The problem with Mr. Kuebler’s and MnDOT’s position is that The Saint Paul Bikeways Plan calls for an off-street pathway along Cherokee Avenue as the main cycling connection on the west side. It also calls for in-street, shared-lane markings, also called “Sharrows” from the north end of the Smith Avenue bridge all the way to Kellogg– something else that MnDOT has no plans to implement as part of this project. You can see both of these clearly marked on the map of the Saint Paul Bikeways Plan. I include an image of the relevant map section to the right.

If the Saint Paul Bikeways Plan and MnDOT’s promises to improve cycling conditions mean anything, then MnDOT and Saint Paul Public Works have a choice. They need to improve the crosswalk of Smith Avenue on the south end, at Cherokee (as described above) …and/or they need to extend the bridge’s bike lanes one block south to West George Street, where there is a traffic light and southbound cyclists can safely travel east. Otherwise, the Bikeways Plan is just a meaningless piece of paper and MnDOT’s supposed interest in bicycle and pedestrian safety is just a lot of hot air, spewing from the tailpipe of a diesel truck.

If MnDOT really cared about cyclists, they’d also make the bike lanes on the bridge protected lanes, by citing a proposed concrete wall in such a way that it protected both pedestrians and cyclists. Instead, they are just protecting pedestrians and leaving unprotected, substandard, 5.5-foot bike lanes next to the 30mph highway.

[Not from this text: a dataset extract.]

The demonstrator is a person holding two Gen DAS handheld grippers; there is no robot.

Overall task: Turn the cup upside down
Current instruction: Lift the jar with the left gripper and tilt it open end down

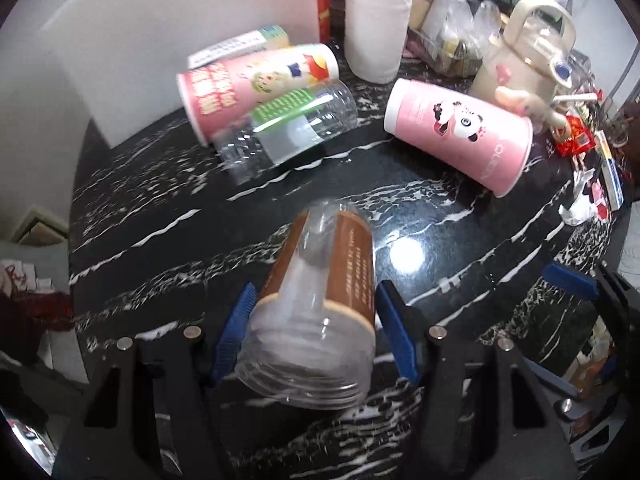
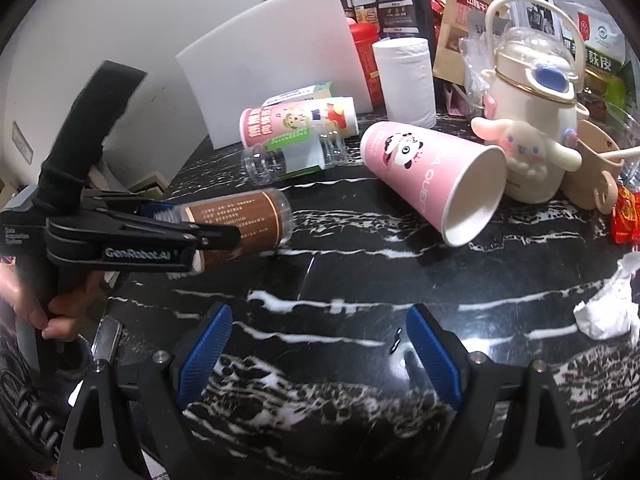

If you care about this issue or if you’ve almost been hit by cars on or near this bridge (like me), this is your last chance to weigh in. MnDOT has a survey on the project website (until Sunday, February 19). The survey is largely about meaningless things like “railing designs and colors” but there are lots of areas where you can add written comments and one place where you can prioritize cycling and pedestrian concerns.

In addition, you should e-mail the project engineers Tara McBride and David Kuebler at: …and (the email addresses are also on the project website). CC your message to your Saint Paul City Council members and anyone else you think might have the power to intervene. Whatever MnDOT does to this bridge, we’ll be stuck with it for the next seventy years. So lets make it great for pedestrians and cyclists.

You can see a few additional photos of the Smith Avenue High Bridge on the Saint Paul Bicycle Coalition’s Facebook page.

Andy Singer

About Andy Singer

Andy Singer is doing his second tour as volunteer co-chair of the Saint Paul Bicycle Coalition. He works as a professional cartoonist and illustrator and has authored four books including his last, "Why We Drive," which examines environmental, land use and political issues in transportation. You can see more of his cartoons at

52 thoughts on “MnDOT’s Smith Avenue Bridge Project

  1. Michael Stoick

    Is there a petition started to support a bike lane on the bridge and a safe intersection for bikes to cross at the top and bottom of the bridge?

  2. Paul Nelson

    This is also designated as a highway. A highway is defined as a public way freely open to everyone, by high legislative intent forever. As such a highway is always designed for all people to be able to walk and pedal drive a bicycle safely.

    The project website reads: “MnDOT is asking ‘motorists’ to provide input on potential improvements to the Hwy 149 High Bridge project…”

    That statement is incorrect, as I see it. It should read: “MnDot is asking *everyone* to provide input…” , NOT “MnDot is asking motorists to provide input…”

    If Hwy 149 is a real hwy, then it should b designed, built and maintained for everyone to walk and pedal drive a bicycle.

  3. Ken Paulman

    I was on the community advisory council for the project last year, along with several other cyclists, and unfortunately there’s a lot that this piece leaves out.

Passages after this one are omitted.